Every portfolio manager knows the efficient frontier - the set of optimal portfolios offering maximum returns for given risk levels. What if AI prompts had their own efficient frontier?
As we all start to use AI, prompt optimization will be a consistent challenge. GEPA, GEnerative PAreto, is a technique to discover the equivalent efficient frontier for AI.
Reading the paper, I noticed the initial results were promising, with a 10-point improvement on certain benchmarks & a 9.2 times shorter prompt length. Shorter prompt length, & we all know that input prompts are the biggest driver of cost (see The Hungry, Hungry AI Model). So, I implemented GEPA in EvoBlog.
To use GEPA, we must identify the scoring axes that an LLM uses to score a post. Here are mine :
| Evaluation Axis | Weight | Description |
|---|---|---|
| Style Match | 25% | How well the post matches Tom Tunguz’s distinctive writing style |
| Argument Quality | 20% | Strength and logic of the arguments presented |
| Data Usage | 15% | Effective use of statistics, examples, and quantified metrics |
| Readability | 15% | Clarity, sentence structure, and ease of reading |
| Originality | 15% | Fresh perspectives, novel connections, avoiding clichés |
| Engagement | 10% | Hooks, emotional language, reader involvement |
Now that we have this framework, we can enter a prompt to generate a blog post & have the EvoBlog system iterate through different prompts to meet the efficient frontier for each dimension, weighted across all variables—not just one.

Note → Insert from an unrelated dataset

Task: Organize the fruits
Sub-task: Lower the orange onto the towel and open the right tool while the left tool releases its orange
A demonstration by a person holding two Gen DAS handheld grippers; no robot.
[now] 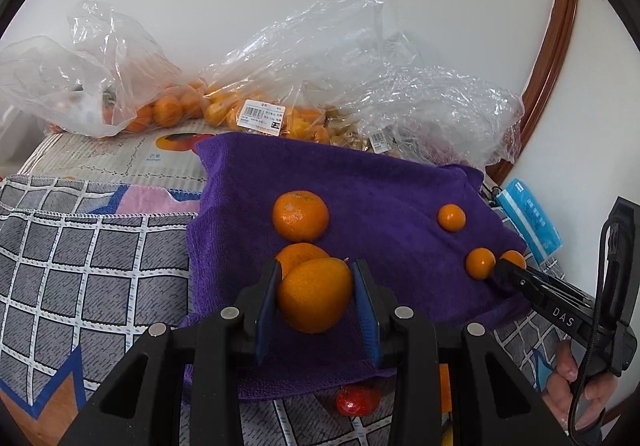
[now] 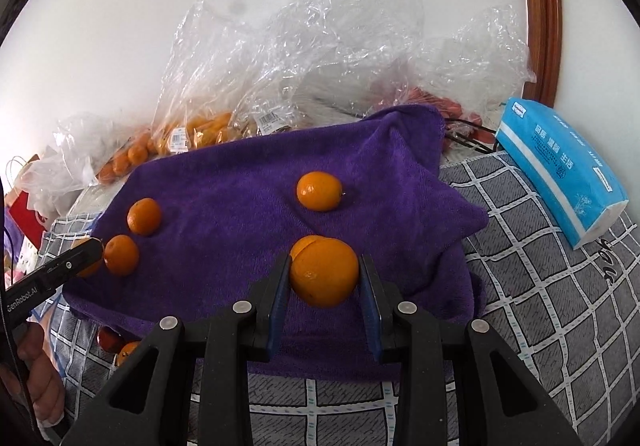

Here are the scores for two hypothetical blog posts. You can see one spikes more on style, while the other one focuses on data usage. Using GEPA, we can determine which is the better all-around post. In this case, it is the data-focused post.
All of this to say, dear reader, that I’ve only ever published one blog post fully generated by AI.
My goal with these automated systems is to learn how they work, how to tune them, & generate initial drafts that approximate my first & second drafts. I will always be completing drafts three & four.
The efficient frontier is no substitute for insight & an authentic voice.